# WHAT IS EXPECTED:
Reproduce the data below line by line, from its first line to the line with "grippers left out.", both included, and nothing past that point.
START DATA SHOWN
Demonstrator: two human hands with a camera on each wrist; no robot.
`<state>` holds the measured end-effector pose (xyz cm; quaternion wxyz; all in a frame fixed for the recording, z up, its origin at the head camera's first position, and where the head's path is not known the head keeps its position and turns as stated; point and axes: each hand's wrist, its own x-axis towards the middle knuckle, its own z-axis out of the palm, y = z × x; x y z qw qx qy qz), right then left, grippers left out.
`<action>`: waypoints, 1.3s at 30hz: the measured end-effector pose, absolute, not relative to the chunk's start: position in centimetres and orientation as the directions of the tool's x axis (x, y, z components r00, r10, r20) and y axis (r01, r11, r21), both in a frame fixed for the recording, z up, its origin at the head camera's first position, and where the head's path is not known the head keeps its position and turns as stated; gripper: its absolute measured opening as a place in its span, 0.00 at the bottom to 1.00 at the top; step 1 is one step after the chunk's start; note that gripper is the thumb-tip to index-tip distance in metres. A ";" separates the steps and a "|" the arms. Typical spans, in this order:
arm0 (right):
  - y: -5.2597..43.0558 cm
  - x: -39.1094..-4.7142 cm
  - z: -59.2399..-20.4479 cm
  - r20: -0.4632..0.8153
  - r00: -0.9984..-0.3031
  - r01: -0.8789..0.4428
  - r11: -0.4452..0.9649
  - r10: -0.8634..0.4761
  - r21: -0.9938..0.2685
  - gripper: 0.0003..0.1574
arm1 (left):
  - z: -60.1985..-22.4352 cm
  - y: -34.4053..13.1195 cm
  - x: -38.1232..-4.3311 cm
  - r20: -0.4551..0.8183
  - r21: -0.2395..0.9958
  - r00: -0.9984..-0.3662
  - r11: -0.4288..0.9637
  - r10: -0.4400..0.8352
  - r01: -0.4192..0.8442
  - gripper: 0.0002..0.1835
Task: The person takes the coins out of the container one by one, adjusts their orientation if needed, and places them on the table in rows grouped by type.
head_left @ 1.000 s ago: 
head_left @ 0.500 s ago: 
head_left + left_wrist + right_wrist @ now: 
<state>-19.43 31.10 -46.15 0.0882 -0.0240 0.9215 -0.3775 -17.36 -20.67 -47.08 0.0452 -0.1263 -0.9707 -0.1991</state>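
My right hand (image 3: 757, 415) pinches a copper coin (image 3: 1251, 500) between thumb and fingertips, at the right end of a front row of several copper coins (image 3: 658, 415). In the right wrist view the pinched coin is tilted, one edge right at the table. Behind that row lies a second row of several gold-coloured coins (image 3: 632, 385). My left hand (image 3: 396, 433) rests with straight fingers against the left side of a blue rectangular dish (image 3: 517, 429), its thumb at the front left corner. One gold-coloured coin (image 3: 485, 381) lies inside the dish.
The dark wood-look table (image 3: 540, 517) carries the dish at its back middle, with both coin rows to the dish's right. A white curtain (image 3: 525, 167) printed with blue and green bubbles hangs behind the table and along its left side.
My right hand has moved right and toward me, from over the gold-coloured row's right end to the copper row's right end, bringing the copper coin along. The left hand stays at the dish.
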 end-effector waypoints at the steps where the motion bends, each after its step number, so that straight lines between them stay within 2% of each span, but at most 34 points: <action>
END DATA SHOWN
# ANSWER BOX:
Demonstrator: two human hands with a camera on each wrist; no robot.
`<state>` holds the measured end-effector pose (xyz cm; quaternion wxyz; all in a frame fixed for the recording, z up, its origin at the head camera's first position, and where the head's path is not known the head keeps its position and turns as stated; point and axes: each hand's wrist, its own x-axis towards the middle knuckle, its own z-axis out of the palm, y = z × x; x y z qw qx qy qz), right then left, grippers left out.

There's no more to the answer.